Amigos, familiares, clientes y colegas han llenado la sala para celebrar la trayectoria de Rosa Esteva, una figura cumbre de 85 años que hace cuatro décadas revolucionó la restauración en Barcelona con la apertura de su primer restaurante, Mordisco, y la posterior fundación del Grupo Tragaluz.
El evento, impulsado por su círculo más cercano, ha contado con la participación de reconocidos nombres del mundo gastronómico y cultural. El sumiller Josep Roca, en representación de los hermanos Roca, ha destacado su audacia: "Rosa tiene sus aguijones y cojones", ha glosado, haciendo referencia a su personalidad rompedora.
En 1987, Rosa Maria Esteva dejó atrás el papel de ama de casa para abrir Mordisco, un local que desafió los formalismos tradicionales con una cocina informal pero de calidad y un ambiente estiloso, pensado también para mujeres que quisieran comer solas. Este establecimiento, ubicado en el Eixample, está a punto de celebrar su 40º aniversario.
Junto a su hijo Tomás Tarruella, lideró el Grupo Tragaluz, que llegó a tener 1.200 trabajadores y 26 restaurantes con conceptos diversos como El Japonés, Bar Tomate, Negro o Pez Vela, expandiéndose por todo el territorio español. Desde 2019, el grupo cuenta con Miura Partners como socio principal, aunque Esteva continúa vinculada a los dos restaurantes Mordisco.
A pesar de que un ictus ha afectado su vocalización, su nieta Ale Lacour ha leído unas palabras en su nombre, destacando la importancia de "la estética, la cocina, la imaginación y tirarme al vacío" en su carrera, forjada en décadas donde las mujeres con talento no eran la norma.

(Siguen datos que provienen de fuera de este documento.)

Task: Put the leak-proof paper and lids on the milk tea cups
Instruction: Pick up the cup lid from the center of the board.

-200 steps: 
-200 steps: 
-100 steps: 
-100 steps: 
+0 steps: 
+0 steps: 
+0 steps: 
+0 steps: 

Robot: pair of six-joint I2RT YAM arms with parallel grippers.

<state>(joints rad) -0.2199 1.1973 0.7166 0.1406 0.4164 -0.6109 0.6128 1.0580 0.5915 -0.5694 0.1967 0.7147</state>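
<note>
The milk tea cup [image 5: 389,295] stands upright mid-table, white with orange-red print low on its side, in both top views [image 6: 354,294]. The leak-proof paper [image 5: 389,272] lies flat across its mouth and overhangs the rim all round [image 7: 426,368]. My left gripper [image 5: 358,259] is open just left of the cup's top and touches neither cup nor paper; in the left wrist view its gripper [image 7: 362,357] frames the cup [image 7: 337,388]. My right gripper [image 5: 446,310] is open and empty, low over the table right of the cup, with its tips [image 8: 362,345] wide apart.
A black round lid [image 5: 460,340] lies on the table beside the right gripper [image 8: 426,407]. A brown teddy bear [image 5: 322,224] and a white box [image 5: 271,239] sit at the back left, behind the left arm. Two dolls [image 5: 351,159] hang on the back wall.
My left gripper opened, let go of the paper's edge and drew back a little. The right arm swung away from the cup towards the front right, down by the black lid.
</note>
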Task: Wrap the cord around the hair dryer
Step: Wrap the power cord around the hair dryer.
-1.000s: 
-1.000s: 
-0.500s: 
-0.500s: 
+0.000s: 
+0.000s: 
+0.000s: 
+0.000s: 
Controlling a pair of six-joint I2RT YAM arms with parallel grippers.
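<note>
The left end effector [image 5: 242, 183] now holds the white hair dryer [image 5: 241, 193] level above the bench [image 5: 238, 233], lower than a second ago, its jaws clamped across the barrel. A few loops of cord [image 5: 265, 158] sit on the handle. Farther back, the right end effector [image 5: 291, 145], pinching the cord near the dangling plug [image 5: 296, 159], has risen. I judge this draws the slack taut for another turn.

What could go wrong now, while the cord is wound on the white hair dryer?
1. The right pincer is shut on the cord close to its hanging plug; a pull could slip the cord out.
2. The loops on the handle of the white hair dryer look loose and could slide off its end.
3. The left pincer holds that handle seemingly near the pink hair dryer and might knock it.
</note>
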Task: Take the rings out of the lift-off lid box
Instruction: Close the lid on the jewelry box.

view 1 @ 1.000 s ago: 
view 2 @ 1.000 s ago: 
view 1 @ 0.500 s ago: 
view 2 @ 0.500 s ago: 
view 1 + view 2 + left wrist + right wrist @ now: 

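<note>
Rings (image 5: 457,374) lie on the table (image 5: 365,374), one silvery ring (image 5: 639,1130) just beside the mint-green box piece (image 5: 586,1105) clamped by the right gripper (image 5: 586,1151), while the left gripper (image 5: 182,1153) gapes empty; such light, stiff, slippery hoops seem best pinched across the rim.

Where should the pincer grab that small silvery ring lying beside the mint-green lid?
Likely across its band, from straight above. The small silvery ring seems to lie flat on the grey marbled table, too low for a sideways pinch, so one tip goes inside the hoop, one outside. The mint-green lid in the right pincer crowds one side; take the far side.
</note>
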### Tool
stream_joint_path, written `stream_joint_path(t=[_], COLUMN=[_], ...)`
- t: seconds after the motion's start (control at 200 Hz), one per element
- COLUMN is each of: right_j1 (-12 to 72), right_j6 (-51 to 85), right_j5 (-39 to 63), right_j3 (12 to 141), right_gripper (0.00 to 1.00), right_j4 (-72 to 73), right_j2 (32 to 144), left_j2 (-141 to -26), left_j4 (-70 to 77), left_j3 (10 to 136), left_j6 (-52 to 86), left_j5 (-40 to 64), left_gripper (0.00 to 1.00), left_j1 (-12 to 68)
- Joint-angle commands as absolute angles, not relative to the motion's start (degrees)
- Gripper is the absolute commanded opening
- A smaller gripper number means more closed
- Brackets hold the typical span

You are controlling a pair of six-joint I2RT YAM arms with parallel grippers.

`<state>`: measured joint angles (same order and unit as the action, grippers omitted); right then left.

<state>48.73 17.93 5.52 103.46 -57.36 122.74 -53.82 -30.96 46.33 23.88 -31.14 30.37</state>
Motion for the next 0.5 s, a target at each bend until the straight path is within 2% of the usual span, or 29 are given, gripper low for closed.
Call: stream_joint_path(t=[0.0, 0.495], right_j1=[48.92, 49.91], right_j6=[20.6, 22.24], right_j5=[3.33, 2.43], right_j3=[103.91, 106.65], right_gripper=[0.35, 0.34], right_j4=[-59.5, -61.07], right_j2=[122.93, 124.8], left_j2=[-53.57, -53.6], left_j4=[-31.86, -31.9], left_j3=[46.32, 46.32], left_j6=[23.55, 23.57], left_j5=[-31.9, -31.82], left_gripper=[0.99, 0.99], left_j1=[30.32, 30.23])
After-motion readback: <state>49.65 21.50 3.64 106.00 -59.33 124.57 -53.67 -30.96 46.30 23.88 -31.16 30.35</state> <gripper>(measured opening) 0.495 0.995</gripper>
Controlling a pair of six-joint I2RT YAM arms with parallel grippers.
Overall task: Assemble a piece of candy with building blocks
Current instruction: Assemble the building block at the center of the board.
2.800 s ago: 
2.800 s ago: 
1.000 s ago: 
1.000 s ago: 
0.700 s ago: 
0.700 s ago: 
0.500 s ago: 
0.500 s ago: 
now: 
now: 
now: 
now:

La empresaria también ha agradecido al alcalde Collboni, que le ha entregado una placa conmemorativa, por haber cedido el escenario para el homenaje, un acto que ha contado con la presencia de sus hijas Sandra y Carla Tarruella.
El evento ha incluido intervenciones del diseñador Javier Mariscal, que ha elogiado el homenaje en vida, y del viticultor Álvaro Palacios. Josep Roca ha expresado su admiración, afirmando que el éxito de El Celler de Can Roca ha sido posible en parte gracias a la existencia de Esteva, con quien colaboraron en el restaurante Moo del hotel Omm.
La celebración ha culminado con un brindis en el ayuntamiento y una fiesta posterior en las Cuines Santa Caterina, donde se ha recreado la barra del mítico Mordisco.